- [Prompt]
Out of the lines below, please list those that hold the string "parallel".

::::::::::

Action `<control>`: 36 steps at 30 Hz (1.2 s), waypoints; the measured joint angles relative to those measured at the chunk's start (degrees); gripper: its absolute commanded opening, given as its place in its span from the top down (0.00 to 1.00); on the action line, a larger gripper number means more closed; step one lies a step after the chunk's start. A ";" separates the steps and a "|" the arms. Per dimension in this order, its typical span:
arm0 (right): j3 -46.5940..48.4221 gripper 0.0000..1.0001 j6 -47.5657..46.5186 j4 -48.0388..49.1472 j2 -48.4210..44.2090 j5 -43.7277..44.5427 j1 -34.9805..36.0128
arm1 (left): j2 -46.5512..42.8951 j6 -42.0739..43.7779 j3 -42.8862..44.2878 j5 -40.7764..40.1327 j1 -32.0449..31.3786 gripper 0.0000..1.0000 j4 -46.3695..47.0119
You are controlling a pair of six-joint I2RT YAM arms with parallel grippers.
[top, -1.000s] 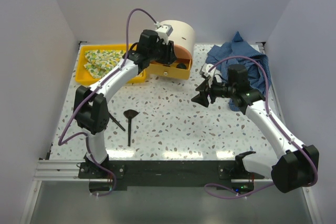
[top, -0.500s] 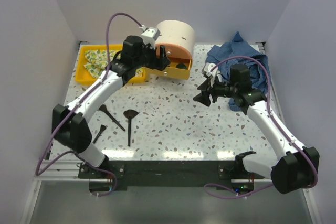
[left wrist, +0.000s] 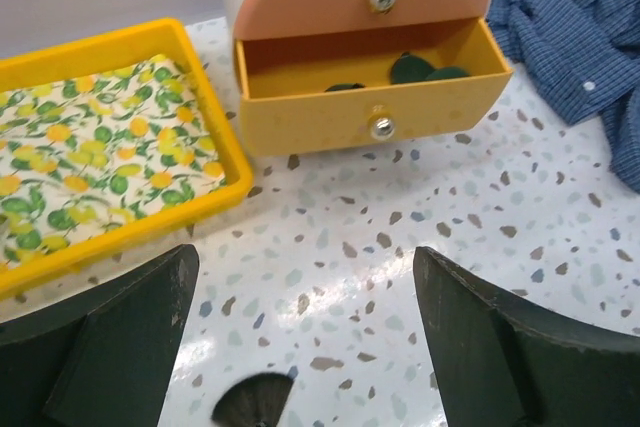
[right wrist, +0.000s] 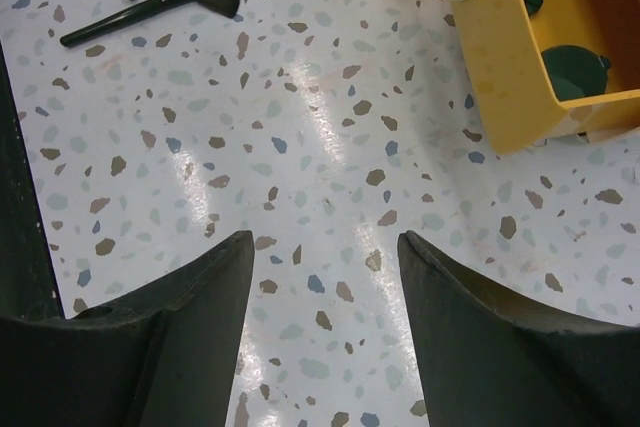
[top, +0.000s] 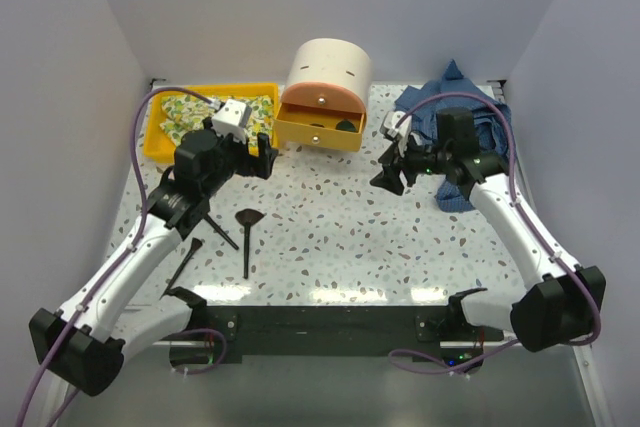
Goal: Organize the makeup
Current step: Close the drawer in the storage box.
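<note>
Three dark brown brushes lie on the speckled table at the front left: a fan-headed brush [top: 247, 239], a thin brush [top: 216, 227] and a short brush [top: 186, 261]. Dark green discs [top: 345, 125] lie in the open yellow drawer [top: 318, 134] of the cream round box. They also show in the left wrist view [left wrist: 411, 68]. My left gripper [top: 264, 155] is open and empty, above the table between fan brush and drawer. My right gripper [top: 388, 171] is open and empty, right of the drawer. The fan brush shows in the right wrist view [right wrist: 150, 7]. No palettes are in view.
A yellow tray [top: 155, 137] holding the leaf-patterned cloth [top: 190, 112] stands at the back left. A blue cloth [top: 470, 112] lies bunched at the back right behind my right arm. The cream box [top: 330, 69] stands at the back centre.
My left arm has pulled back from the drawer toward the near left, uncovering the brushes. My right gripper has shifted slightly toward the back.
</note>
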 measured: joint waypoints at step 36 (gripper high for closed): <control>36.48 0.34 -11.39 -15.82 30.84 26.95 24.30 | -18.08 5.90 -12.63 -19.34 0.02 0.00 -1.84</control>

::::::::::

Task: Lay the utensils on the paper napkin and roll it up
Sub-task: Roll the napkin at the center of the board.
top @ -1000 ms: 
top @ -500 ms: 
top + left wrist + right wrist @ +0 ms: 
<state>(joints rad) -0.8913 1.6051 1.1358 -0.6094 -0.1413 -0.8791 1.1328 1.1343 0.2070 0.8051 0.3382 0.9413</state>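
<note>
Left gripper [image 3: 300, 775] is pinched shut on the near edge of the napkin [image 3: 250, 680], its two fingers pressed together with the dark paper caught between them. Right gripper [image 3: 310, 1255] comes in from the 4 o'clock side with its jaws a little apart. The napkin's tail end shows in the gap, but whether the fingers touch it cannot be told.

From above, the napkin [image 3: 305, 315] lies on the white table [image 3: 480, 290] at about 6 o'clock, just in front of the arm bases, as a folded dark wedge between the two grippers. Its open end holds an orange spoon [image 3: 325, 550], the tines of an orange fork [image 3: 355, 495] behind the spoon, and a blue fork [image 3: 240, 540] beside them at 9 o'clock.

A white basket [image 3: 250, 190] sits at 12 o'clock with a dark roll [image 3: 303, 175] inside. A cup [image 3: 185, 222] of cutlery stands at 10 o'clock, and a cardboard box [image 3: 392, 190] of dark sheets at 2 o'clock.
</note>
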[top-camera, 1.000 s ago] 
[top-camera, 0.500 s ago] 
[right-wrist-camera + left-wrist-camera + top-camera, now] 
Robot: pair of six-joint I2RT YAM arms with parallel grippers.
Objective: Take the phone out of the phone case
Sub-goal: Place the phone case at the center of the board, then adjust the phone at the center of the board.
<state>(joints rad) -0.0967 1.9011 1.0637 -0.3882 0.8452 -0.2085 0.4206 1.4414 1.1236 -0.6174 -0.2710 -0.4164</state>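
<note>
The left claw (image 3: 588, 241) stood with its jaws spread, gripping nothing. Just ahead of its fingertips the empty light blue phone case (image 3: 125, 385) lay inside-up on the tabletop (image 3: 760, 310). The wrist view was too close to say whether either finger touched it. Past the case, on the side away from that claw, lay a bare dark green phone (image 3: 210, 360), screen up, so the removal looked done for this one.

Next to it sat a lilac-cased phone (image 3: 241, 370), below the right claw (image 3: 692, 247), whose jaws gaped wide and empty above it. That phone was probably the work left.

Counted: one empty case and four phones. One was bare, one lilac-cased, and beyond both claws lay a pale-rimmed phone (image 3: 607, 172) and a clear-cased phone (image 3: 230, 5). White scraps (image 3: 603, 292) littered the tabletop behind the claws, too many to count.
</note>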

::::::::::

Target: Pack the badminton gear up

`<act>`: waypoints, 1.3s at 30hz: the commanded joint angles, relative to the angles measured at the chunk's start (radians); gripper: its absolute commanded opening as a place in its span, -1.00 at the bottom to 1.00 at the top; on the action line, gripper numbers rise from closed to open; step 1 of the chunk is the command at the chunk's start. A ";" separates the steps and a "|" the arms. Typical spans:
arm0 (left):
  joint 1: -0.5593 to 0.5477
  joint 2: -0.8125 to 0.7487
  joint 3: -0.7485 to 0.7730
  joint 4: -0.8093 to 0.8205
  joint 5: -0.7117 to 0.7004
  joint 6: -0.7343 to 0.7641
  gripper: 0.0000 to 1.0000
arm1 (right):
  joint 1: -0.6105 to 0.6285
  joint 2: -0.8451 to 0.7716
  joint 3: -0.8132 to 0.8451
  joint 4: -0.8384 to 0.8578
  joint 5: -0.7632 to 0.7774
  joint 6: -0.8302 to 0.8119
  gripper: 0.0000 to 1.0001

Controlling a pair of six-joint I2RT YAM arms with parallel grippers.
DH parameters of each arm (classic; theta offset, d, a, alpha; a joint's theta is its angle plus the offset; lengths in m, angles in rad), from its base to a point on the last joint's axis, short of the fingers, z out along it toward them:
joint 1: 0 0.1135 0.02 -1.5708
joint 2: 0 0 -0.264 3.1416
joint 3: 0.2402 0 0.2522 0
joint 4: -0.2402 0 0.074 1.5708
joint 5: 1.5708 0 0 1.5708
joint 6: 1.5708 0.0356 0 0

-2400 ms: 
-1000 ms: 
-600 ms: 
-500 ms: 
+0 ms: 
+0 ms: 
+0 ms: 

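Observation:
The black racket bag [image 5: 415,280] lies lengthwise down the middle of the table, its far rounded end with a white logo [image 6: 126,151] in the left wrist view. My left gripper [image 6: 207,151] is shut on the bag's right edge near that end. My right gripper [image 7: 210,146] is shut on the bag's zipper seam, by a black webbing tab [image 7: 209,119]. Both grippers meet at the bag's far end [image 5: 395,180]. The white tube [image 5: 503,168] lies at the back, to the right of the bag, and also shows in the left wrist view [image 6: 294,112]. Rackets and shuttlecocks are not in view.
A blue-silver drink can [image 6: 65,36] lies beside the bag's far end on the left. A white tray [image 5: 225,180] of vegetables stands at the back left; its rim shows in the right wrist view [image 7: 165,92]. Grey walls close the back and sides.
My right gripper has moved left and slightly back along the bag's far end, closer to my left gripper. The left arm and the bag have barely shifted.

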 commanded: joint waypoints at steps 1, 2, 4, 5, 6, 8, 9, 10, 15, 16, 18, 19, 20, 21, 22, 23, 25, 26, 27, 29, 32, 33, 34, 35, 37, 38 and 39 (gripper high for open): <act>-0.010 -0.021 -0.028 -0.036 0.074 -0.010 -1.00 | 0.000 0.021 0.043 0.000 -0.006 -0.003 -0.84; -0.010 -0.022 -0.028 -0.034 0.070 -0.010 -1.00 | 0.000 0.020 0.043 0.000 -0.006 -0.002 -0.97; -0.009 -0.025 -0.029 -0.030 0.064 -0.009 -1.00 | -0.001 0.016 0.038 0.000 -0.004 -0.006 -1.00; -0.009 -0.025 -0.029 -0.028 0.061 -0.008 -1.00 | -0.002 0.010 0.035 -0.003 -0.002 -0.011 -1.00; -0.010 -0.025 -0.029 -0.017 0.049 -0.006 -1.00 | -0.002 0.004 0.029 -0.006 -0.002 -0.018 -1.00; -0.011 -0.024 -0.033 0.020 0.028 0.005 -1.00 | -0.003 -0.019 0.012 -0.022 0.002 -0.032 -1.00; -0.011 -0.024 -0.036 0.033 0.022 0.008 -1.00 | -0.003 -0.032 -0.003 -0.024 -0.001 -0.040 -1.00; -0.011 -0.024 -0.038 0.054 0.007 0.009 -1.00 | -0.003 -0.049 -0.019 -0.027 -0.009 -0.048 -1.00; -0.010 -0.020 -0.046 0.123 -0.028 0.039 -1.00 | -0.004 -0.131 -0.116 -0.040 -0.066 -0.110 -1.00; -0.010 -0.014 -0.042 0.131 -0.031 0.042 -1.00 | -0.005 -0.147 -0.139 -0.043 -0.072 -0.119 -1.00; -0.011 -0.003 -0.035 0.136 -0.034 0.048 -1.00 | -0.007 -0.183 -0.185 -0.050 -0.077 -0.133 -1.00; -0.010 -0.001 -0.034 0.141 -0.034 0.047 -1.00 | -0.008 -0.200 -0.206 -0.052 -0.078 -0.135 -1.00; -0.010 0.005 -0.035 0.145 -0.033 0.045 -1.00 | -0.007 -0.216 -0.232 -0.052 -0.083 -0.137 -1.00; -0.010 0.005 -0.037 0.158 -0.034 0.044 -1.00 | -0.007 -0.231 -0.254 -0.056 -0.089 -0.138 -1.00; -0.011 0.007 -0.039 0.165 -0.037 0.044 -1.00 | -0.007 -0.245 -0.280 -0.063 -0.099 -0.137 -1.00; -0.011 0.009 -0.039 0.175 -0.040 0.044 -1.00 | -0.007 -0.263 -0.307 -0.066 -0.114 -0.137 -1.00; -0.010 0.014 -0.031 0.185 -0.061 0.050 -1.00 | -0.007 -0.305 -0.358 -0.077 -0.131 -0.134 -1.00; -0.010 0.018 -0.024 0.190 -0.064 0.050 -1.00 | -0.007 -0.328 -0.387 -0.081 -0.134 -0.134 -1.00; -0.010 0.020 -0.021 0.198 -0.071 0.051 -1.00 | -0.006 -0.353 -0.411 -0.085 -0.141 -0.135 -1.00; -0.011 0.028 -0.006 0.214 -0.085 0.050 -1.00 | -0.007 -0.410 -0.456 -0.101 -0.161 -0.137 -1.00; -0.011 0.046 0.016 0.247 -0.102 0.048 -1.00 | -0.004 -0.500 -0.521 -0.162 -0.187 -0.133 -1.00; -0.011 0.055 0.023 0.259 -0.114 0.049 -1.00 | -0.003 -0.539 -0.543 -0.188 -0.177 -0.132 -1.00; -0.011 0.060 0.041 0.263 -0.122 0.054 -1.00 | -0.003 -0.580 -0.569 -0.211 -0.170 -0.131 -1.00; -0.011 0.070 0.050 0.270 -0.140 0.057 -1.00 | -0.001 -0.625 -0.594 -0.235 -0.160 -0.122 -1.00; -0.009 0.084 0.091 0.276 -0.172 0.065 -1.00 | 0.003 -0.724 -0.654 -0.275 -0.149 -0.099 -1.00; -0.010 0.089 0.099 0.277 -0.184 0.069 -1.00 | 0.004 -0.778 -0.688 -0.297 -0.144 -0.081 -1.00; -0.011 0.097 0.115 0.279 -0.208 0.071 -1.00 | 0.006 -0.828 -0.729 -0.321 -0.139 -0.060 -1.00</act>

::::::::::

- [Response box]
You are controlling a pair of six-joint I2RT YAM arms with parallel grippers.
Robot: pair of six-joint I2RT YAM arms with parallel grippers.
Controlling a pair of six-joint I2RT YAM arms with parallel grippers.

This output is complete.